We can debate whether 2e was more intended to foster trad or neo-trad play. I would say neo-trad was a bit of an accidental outgrowth of bad attempts to do trad storytelling that got co-opted by players, but late era 2e definitely provides the sorts of options that work well with it. Anyway, I'd say most play after about 1982 aimed at 6C trad.
 

They were run pretty close to the same way, even if the rules were different.

There’s a significant difference between the two as they're presented. I was young enough when 2e came along that my friends and I didn't always treat them very differently. But looking back with a more discerning eye after the fact, there are many significant differences.

The Hickman Revolution didn't take off very well from what I've seen. Very few DMs have come here and espoused that style of play, and I didn't see it back in the day. In fact, despite buying the DL modules, my players didn't want to play them because of having to run through a preplanned story.

The Hickman Revolution is still the dominant form of play. To be fair, the elements of it already existed in the early days... you can just look at the G-D-Q series for a good example. But once Dragonlance came along, everything that TSR was making shifted toward that model. And then Vampire came along and solidified it even further.

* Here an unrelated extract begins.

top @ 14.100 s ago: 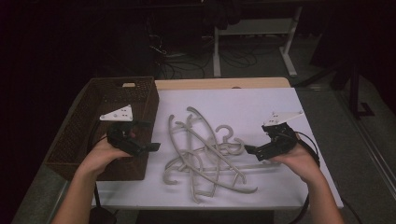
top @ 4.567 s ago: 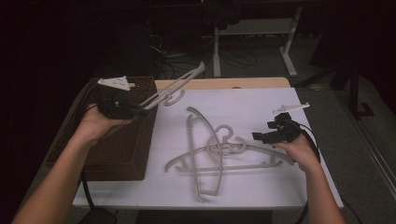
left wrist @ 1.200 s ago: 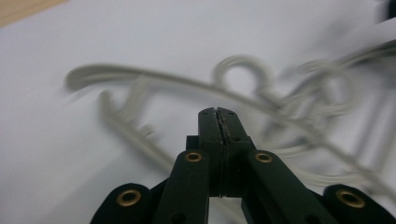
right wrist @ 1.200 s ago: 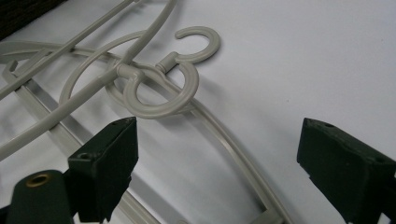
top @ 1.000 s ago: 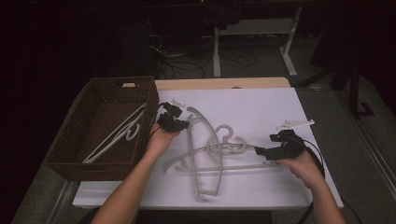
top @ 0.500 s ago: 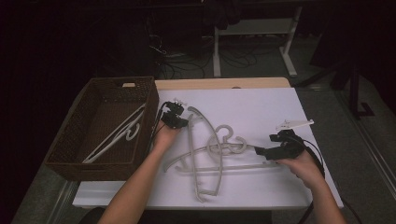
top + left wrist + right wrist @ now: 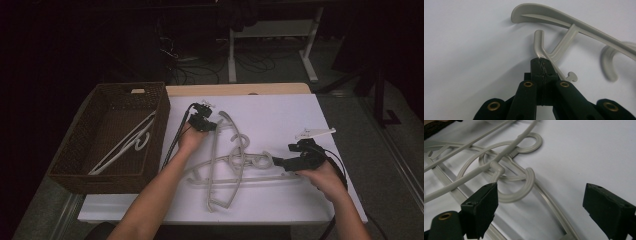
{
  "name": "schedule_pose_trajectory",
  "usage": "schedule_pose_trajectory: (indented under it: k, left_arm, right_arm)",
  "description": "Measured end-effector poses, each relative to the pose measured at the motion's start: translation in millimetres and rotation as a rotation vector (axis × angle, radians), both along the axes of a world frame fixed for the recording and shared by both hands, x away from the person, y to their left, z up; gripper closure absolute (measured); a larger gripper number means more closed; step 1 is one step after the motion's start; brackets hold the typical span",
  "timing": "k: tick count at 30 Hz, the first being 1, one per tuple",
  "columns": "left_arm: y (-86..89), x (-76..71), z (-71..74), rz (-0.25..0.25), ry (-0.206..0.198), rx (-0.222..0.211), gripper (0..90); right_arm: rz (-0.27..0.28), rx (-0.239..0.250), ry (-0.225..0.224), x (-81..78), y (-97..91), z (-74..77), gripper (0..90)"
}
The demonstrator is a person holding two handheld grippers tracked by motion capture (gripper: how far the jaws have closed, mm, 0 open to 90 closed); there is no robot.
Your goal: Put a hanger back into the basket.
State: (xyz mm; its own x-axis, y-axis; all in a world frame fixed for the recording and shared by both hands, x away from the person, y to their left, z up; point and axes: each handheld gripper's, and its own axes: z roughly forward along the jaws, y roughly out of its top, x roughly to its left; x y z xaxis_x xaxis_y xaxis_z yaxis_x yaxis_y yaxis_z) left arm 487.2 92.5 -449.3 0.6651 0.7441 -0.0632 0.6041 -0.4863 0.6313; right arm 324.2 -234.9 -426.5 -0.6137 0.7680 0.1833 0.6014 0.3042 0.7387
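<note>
Presently, 1 pale hanger [image 7: 127,145] lies inside the woven basket [image 7: 75,150], which serves as the landmark for this report. Judged from that, the work of moving hangers into the basket is partly done: a tangled pile of hangers [image 7: 235,167] remains on the white counter [image 7: 280,115] to the right of the basket, apparently 3 or so, though the overlap prevents a firm count.

The left tongs [image 7: 202,121] sit just right of the basket's far corner, at the upper end of the pile. In the left gripper view the left tongs [image 7: 541,61] are pressed together, pinching a thin bar of a hanger [image 7: 544,53] near its shoulder end. The right tongs [image 7: 280,162] rest well to the right of the basket, at the pile's hooks; in the right gripper view they [image 7: 541,206] stand spread, with a hook loop [image 7: 516,187] lying beside 1 pad and nothing gripped.

Compared with the frame from 1 second before, the left hand has advanced slightly farther from the basket and lower onto the pile. The right hand holds the same place. The basket's contents are unchanged.
</note>
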Motion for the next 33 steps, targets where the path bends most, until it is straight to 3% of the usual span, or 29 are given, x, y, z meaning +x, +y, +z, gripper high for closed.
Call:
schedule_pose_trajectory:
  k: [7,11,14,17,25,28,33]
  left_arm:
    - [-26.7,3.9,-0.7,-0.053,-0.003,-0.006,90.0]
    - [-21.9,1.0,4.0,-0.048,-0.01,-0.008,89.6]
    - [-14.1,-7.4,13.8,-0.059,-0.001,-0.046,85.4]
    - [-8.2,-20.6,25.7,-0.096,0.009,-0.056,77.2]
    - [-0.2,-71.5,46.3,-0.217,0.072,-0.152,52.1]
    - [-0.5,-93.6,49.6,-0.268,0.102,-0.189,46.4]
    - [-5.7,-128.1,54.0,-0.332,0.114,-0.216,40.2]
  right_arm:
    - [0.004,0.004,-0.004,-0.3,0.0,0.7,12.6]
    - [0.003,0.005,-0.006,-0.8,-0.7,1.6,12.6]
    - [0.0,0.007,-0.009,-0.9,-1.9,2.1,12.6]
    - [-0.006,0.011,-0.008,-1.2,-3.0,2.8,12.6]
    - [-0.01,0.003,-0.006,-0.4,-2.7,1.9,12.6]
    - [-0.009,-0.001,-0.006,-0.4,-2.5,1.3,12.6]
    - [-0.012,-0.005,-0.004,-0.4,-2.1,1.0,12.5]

Nothing since then has really removed that play paradigm from being predominant. 5e certainly doesn't do anything to change that. It's very focused on the DM as the primary storyteller and worldbuilder and so on. And 5e is the predominant game in the hobby by orders of magnitude.

And it is also not traditional play, no matter how people want to redefine traditional.

Who cares what label they gave it? They provided a clear definition for what they mean, and it's a pretty commonly accepted and used term. Beyond arguing the label, what issue do you have with the description? That it's linear? Isn't that a strength of that style?

Here is ENworld and adventures paths =/= forcing people down a story. You can go off path.

So do you have any examples of this from play? Have you run any of the 5e adventures and then gone significantly off-script due to player decisions? If so, what did you do? How did you handle it? Did things eventually make their way back to the adventure?

I like trad play. This is why I get so baffled by people fighting against descriptions of the strengths of trad play. This is the chance to provide examples that show how cool trad play is, not insist it's the same as another type of play.